### EXERCISE DESCRIPTION
A verbatim transcript of the lines below, starting at the first and ending with the one that holds "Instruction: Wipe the", is what should be produced.

(RECORDED INFORMATION)

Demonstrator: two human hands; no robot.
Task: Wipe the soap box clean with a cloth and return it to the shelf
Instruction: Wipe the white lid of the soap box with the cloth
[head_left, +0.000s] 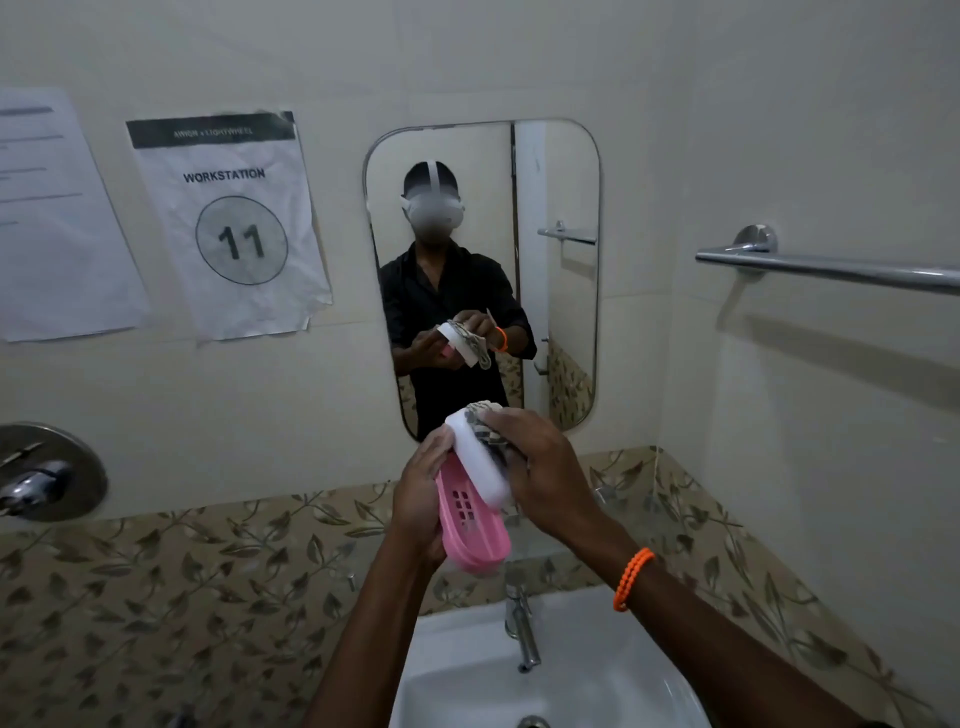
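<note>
Holding the pink and white plastic soap box (475, 499) in our left hand (421, 499) above the white sink's (457, 670) back edge, long axis tilted away, our right hand (540, 467) presses the patterned cloth (485, 431) on its far end.

A bathroom, set up as a numbered work spot. White washbasin (597, 670) at 6 o'clock with a chrome tap (521, 626). Mirror (483, 270) on the wall at 12, towel rail (831, 267) at 3, shower valve (44, 473) at 9. Leaf-patterned tiles (182, 582) low down. Paper sign (228, 223) at 10 reading "WORKSTATION 11".
</note>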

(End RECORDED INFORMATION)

### EXERCISE OUTPUT
Demonstrator: two human hands; no robot.
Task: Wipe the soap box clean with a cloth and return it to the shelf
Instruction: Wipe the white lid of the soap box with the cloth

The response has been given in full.